## WORK TASK
Exactly as they appear below, repeat the lines from the one with "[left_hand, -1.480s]" through the one with "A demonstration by", and no others.
—————
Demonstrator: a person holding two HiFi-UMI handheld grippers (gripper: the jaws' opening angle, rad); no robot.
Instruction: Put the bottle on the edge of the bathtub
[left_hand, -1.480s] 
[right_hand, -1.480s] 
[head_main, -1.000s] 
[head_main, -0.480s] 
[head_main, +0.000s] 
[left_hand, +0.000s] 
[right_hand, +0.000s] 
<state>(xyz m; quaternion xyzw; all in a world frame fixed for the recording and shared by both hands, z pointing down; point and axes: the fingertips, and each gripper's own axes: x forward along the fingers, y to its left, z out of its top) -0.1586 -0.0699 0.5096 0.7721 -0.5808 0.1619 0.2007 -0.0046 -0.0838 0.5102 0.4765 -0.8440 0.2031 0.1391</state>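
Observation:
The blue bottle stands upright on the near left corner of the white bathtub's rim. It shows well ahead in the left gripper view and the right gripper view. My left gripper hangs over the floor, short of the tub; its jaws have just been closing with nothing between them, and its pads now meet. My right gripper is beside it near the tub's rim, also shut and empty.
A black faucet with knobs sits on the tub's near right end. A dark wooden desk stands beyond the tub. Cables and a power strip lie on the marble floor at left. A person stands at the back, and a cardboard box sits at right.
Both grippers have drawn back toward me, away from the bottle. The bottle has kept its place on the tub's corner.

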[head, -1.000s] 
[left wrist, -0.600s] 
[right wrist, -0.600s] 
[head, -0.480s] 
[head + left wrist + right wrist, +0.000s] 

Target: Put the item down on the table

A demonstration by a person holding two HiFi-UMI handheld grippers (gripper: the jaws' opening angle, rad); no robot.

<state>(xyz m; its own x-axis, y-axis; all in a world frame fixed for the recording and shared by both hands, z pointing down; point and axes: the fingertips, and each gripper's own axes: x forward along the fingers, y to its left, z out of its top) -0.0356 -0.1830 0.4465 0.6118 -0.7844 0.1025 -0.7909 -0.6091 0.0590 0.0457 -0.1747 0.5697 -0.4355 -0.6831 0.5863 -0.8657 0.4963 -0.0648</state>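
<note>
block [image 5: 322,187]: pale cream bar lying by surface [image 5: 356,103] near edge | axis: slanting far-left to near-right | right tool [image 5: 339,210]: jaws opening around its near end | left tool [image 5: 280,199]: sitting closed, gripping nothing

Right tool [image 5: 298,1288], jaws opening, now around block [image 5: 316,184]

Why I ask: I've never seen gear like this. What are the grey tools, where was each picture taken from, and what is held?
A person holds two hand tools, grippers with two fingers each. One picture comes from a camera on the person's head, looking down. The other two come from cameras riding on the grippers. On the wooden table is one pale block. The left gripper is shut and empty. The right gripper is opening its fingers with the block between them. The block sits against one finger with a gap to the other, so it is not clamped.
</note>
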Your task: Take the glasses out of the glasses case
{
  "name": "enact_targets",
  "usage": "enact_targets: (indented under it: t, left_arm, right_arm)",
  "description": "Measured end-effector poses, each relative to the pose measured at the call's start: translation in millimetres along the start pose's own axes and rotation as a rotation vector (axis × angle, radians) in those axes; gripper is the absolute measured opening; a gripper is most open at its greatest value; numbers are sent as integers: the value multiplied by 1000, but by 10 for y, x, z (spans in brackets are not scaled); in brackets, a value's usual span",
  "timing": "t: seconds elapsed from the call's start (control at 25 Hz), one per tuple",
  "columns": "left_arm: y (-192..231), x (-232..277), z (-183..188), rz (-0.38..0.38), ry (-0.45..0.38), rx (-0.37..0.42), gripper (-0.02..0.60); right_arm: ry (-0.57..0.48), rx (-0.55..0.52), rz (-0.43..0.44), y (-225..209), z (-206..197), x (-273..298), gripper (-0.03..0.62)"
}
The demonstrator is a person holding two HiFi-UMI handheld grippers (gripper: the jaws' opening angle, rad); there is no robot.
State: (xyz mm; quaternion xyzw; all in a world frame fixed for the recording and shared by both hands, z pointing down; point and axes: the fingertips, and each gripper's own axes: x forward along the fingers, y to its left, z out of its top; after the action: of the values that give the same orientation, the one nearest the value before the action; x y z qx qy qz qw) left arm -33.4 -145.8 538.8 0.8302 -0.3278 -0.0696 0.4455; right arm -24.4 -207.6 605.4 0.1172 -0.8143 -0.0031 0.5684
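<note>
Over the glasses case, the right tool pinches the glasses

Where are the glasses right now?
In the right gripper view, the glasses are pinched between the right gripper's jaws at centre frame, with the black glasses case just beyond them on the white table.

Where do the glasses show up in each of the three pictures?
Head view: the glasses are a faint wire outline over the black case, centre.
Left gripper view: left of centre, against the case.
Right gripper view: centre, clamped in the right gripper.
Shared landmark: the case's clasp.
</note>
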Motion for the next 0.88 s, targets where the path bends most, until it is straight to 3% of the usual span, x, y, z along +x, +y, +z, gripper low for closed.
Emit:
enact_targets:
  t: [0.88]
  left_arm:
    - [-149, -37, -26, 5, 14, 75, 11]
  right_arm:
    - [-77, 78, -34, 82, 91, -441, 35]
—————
## WRITTEN RESPONSE
[left_hand, -1.480s] 
[right_hand, -1.480s] 
[head_main, -1.000s] 
[head_main, -0.480s] 
[head_main, +0.000s] 
[left_hand, +0.000s] 
[right_hand, +0.000s] 
<state>(xyz m; quaternion xyzw; all in a world frame fixed for the recording and shared by both hands, z pointing down; point and axes: the fingertips, and each gripper's own axes: x forward along the fingers, y to its left, z out of its top) -0.1586 -0.0699 0.5096 0.7721 -0.5808 0.1619 0.2007 -0.0046 -0.0838 0.5102 0.4765 -0.8440 0.2031 0.1391</state>
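Observation:
The blue bottle stands upright on the near left corner of the white bathtub's rim. It shows well ahead in the left gripper view and the right gripper view. My left gripper hangs over the floor, short of the tub; its jaws have just been closing with nothing between them, and its pads now meet. My right gripper is beside it near the tub's rim, also shut and empty.
A black faucet with knobs sits on the tub's near right end. A dark wooden desk stands beyond the tub. Cables and a power strip lie on the marble floor at left. A person stands at the back, and a cardboard box sits at right.
Both grippers have drawn back toward me, away from the bottle. The bottle has kept its place on the tub's corner.
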
[head, -1.000s] 
[left wrist, -0.600s] 
[right wrist, -0.600s] 
[head, -0.480s] 
[head + left wrist + right wrist, +0.000s] 

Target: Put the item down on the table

A demonstration by a person holding two HiFi-UMI handheld grippers (gripper: the jaws' opening angle, rad); no robot.

No further answer is needed.